After a healthy amount of mixing, the team popped on the rubber airlock stoppers and filled the cap with water. (The instructions don’t explain how this works, but the Brewsy website states that it allows air to escape while also sealing the container.) Then the gallons of vino were set to rest, covered, in a warm corner of the VinePair office. Brewsy’s standard kit doesn’t include fermentation containers, so gallon-sized water jugs from Whole Foods were the move.
The process was, admittedly, quite enjoyable.
“The hardest part of selling Brewsy on the internet is people even believing that it’s this easy or even real,” Shulman says. “There’s so much skepticism and myths surrounding winemaking.”
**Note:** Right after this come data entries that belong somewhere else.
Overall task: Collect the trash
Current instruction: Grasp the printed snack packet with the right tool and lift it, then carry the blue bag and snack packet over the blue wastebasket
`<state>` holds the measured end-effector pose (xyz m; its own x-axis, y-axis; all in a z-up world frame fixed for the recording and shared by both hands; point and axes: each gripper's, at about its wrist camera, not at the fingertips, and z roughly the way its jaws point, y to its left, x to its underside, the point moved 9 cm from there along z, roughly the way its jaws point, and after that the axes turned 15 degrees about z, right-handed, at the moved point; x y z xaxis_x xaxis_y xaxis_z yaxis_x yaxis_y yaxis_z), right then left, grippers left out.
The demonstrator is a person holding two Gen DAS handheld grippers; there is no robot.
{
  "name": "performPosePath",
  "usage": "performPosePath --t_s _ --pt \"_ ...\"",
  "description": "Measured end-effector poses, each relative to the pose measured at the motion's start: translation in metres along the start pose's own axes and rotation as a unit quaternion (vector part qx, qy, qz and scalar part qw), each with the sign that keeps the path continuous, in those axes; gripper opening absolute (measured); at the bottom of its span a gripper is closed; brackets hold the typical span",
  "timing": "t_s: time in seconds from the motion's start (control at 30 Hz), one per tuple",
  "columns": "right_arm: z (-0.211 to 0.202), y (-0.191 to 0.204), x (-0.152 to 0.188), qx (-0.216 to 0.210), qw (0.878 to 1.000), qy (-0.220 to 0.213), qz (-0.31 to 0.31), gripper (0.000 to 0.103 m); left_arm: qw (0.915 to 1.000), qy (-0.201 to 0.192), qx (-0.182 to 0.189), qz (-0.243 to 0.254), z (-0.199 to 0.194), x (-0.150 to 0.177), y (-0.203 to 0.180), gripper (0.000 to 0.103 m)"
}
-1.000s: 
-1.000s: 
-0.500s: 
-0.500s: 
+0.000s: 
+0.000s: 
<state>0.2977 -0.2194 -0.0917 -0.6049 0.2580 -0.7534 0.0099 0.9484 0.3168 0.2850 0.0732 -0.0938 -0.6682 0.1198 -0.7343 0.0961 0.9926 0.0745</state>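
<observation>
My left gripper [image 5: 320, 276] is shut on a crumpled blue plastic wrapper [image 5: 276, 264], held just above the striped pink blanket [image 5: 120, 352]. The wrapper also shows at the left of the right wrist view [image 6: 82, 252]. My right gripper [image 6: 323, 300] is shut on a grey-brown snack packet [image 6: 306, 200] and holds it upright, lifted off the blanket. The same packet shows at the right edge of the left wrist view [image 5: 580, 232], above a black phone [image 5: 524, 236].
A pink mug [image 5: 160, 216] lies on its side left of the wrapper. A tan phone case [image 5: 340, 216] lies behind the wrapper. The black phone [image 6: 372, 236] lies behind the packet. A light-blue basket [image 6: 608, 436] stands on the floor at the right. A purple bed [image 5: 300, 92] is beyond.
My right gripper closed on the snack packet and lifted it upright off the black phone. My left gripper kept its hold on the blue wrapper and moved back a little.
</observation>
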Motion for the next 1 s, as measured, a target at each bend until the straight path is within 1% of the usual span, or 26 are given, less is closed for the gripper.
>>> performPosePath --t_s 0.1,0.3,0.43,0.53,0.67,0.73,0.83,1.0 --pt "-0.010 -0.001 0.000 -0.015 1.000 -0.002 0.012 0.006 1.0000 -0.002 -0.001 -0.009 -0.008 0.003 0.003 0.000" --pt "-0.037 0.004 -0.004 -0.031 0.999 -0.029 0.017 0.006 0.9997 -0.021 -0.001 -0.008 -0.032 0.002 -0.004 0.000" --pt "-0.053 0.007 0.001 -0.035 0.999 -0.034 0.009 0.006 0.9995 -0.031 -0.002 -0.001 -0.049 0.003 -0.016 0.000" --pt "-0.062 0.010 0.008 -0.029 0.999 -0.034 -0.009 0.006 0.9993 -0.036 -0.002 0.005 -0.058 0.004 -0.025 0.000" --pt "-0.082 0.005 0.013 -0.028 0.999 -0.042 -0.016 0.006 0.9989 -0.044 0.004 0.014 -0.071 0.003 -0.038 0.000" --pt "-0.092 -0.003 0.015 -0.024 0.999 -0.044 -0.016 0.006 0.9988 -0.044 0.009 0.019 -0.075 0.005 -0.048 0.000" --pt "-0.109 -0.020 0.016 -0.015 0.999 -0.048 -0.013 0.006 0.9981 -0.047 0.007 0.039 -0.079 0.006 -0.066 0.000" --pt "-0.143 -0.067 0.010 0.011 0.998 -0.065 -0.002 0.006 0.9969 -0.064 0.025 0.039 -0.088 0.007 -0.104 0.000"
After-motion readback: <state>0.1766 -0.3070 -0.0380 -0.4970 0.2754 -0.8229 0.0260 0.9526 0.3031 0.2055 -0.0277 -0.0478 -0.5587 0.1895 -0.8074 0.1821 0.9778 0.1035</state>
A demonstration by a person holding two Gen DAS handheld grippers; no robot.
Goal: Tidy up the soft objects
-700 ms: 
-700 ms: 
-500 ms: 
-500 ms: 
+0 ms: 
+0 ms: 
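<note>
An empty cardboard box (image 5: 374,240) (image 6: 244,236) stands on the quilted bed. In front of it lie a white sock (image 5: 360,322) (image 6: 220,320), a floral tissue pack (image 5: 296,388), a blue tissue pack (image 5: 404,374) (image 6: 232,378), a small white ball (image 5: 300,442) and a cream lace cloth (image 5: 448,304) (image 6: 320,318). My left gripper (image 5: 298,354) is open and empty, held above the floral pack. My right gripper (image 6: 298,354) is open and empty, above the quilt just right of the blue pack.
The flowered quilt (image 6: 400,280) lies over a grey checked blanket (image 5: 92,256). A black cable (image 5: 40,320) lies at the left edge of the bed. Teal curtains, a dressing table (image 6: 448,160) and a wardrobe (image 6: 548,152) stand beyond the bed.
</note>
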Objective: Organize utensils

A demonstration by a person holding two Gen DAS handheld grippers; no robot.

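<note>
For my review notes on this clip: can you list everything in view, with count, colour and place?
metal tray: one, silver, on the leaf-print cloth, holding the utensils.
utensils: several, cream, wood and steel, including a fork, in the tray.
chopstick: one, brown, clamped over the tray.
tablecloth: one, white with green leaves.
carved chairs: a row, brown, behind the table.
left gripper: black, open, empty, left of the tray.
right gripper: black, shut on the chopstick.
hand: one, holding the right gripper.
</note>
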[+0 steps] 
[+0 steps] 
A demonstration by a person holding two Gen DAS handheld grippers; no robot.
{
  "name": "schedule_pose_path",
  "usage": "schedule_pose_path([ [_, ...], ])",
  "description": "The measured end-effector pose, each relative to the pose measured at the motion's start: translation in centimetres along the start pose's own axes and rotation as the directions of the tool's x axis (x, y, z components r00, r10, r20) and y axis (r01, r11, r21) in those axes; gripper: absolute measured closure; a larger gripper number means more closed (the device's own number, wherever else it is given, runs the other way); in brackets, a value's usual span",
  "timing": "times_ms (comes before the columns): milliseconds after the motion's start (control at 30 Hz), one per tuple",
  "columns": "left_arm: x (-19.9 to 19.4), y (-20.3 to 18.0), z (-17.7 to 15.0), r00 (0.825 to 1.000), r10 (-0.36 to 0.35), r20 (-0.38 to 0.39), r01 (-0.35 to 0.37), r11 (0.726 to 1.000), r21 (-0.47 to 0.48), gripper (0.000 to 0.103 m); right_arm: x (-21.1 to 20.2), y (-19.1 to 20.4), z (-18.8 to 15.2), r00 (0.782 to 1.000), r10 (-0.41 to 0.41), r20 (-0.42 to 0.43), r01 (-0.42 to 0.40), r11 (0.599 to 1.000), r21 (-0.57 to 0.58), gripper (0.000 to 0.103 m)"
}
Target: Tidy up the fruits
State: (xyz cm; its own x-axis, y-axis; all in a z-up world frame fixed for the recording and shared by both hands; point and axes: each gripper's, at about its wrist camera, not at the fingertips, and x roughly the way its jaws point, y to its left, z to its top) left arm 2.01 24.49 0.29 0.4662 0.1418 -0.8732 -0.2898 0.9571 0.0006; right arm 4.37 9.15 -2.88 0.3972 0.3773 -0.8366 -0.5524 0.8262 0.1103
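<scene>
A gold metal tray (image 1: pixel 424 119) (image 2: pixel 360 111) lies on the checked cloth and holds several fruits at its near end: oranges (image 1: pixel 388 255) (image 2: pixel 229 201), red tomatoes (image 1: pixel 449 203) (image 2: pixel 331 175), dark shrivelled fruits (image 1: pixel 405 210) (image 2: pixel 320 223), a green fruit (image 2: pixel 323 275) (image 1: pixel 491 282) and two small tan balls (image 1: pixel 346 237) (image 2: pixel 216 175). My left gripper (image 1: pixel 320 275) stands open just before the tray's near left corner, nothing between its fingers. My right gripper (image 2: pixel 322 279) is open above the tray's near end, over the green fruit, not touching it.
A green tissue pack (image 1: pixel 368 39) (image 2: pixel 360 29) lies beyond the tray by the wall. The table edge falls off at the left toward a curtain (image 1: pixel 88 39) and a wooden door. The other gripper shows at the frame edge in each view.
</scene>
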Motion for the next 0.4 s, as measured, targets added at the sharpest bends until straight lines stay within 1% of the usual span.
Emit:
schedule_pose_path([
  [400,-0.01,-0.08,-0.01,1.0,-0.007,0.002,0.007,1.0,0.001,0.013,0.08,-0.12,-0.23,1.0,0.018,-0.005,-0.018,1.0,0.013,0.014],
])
When the VinePair Vino had reached maturation, the team tasted it for appropriate sweetness before placing it in the fridge. The color developed into a light orange or pink, reminiscent of a light rosé, with a bit of sediment left from the fermentation. After the wine rested in the cool temperature of the fridge for a couple weeks, all sediment settled to the bottom and the wine cleared. All things told, the finished product sits somewhere between 12 and 15 percent ABV, according to the kit’s instructions.
The final result? A (surprisingly) tasty, bright wine with a balanced flavor. While perceived sweetness was notable in the wine, VinePair tastings director Keith Beavers says the tannins from the cranberry juice provide ample framing and structure for the residual sugar. This particular fermentation process resulted in a slight sparkling quality as well.
Beavers isn’t the only person to enjoy the final product; the popularity is clear in the sales of the kit to date.
While the company is around 900 days old, Brewsy recently hit over 60,000 kit orders and $2.5 million in sales, according to Shulman. John Elstrott, a former chairman of the board of Whole Foods, also backed the brand and personally invested in the company in 2021. The Brewsy app community shares the love, too, with numerous users gushing (and bragging) about their latest brews on the app.
“It’s really about making winemaking as easy as cooking,” Shulman says. “We believe in a future where people make their own wine as much as they make their own dinner.”
Now that’s something to raise a glass of hooch to.